Two audits. One Score. Insights for everyone.

Software risk is the most consequential category of exposure that most non technical executives have never been able to see. TripleKey turns it into one outside in grade and one inside out score, refreshed daily, that you can defend in a board pack, an underwriter renewal, or a customer escalation, without a single technical credential.

CEO · CFO · COO · CRO · CMO · CPO · GC · Risk · Eng Lead · Board

The Two Scores

Same software. Two perspectives. One coherent answer.

Every piece of software your business depends on can be looked at two ways: from the outside, the way an attacker, an auditor, or a customer sees it, and from the inside, the way the people who built it see it. TripleKey produces a grade for the outside view and a score for the inside view. Together, they make software risk legible to anyone in the C suite.

SCORE 01

The External Score

Outside in · What attackers see

What the public internet, an enterprise procurement team, or a motivated attacker would discover about your software in the first sixty seconds of looking. Exposed credentials. Cookie weaknesses. Expired certificates. Files that should not be reachable. Misconfigurations that show up in the next vendor security questionnaire.

You do not need a credential, an agent, or an engineer to produce it. A domain name is enough. The output is a single letter grade, A through F, on the same scale a third party would calculate about you. It travels with you into every deal, audit, and renewal whether you ask for it or not.

SCORE 02

The TripleScan Score

Inside out · What is actually in the code

The complete picture of what is running underneath the software you build, the software you sell, or the software you buy from a vendor. Every component, every dependency, every contributor, every known vulnerability, every license obligation. The work nobody on your executive team has ever been able to verify firsthand.

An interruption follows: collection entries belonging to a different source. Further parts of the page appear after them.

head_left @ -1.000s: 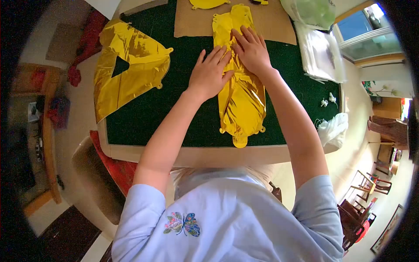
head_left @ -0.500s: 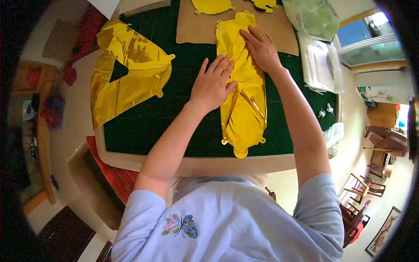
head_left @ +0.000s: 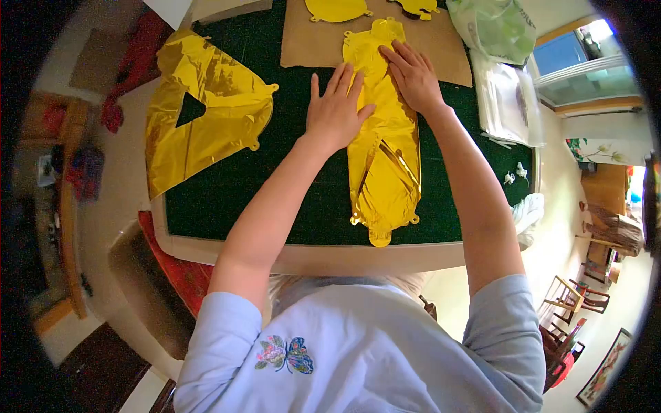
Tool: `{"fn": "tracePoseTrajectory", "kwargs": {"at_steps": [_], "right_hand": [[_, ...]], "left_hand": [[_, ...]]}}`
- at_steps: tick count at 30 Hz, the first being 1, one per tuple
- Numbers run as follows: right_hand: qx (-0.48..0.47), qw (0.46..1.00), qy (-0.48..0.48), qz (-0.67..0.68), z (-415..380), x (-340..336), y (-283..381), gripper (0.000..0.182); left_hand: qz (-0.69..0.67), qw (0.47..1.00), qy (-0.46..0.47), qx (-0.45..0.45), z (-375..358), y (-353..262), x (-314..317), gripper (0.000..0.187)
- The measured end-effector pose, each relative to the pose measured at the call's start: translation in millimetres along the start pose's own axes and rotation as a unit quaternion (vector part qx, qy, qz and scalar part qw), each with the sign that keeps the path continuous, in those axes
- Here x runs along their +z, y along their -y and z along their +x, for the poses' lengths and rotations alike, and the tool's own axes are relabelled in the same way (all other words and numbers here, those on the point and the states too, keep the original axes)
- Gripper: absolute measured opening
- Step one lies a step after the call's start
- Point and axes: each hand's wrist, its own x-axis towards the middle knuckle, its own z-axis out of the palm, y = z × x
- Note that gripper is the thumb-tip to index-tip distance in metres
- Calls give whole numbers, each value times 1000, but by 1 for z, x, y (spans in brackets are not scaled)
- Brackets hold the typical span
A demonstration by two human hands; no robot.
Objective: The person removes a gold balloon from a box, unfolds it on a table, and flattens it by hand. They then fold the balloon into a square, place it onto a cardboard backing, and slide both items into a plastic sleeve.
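A long gold foil balloon (head_left: 385,127), flat and uninflated, lies lengthwise in front of me, with small tabs at its corners and a rounded tab at the near end. Its far part rests on brown cardboard (head_left: 303,48), and creases run across its nearer half. My left hand (head_left: 335,113) lies flat along its left edge with the fingers spread. On the upper right part of the foil, my right hand (head_left: 411,74) presses flat with fingers stretched out. To the left is another gold foil balloon (head_left: 227,103), broad, with a triangular hole.
More gold foil pieces (head_left: 337,8) lie on the cardboard at the far edge. A green and white plastic bag (head_left: 492,27) and clear plastic sleeves (head_left: 506,103) are at the right. Small white items (head_left: 515,174) sit on the green table surface (head_left: 275,220).
My left hand has slid away from me along the balloon's left edge. The creased foil beneath looks a little flatter. My right hand has stayed nearly in place.
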Motion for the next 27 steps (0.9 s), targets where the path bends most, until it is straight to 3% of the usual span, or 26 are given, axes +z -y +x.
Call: {"fn": "tracePoseTrajectory", "kwargs": {"at_steps": [5,8,15,18,21,24,27], "right_hand": [[-4,1000,-3,10,0,1,0,38],[-2,1000,-1,7,0,1,-1,39],[-1,998,23,-56,1,-4,3,41],[-21,1000,18,-11,3,-4,-3,39],[72,997,17,28,3,-14,9,42],[70,991,-97,53,-4,-30,19,39],[74,985,-60,142,-47,-72,48,21]], "left_hand": [[9,1000,1,-21,-15,-8,-5,62],[10,994,29,105,-35,-15,-15,57],[-31,990,60,121,-53,-21,-19,50],[-44,991,49,118,-54,-20,-19,49],[-50,991,58,112,-54,-21,-22,48],[-54,991,50,114,-54,-19,-20,48],[-62,991,37,112,-55,-19,-18,49]]}}
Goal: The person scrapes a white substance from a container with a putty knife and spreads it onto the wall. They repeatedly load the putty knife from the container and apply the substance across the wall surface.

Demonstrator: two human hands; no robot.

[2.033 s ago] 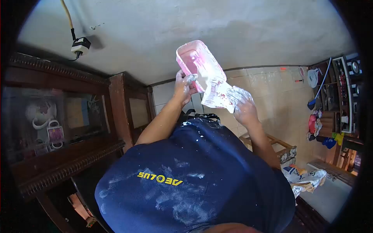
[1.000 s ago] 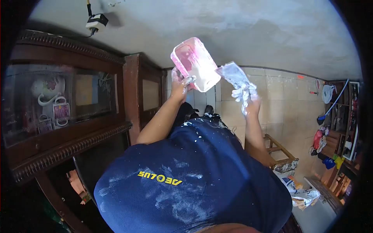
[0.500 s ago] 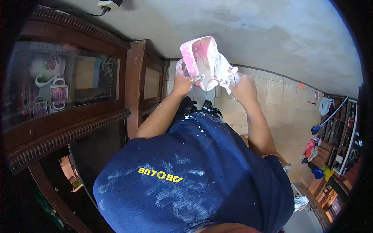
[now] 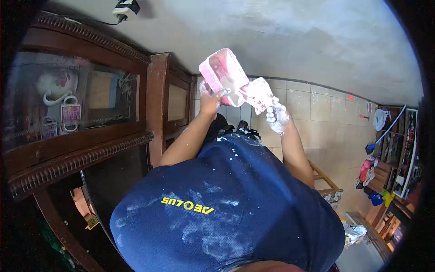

TripleScan reads the codebase every twenty four hours and produces one number on a zero to one hundred scale, with a ninety day trend. It is the answer when a regulator, an LP, a buyer, or a board member asks how healthy the software underneath the business actually is.

Plain Language Translation

From engineering acronym to executive clarity.

Most software risk reporting reads like a different language because it was written in one. Here is what each number actually means when it lands on your desk.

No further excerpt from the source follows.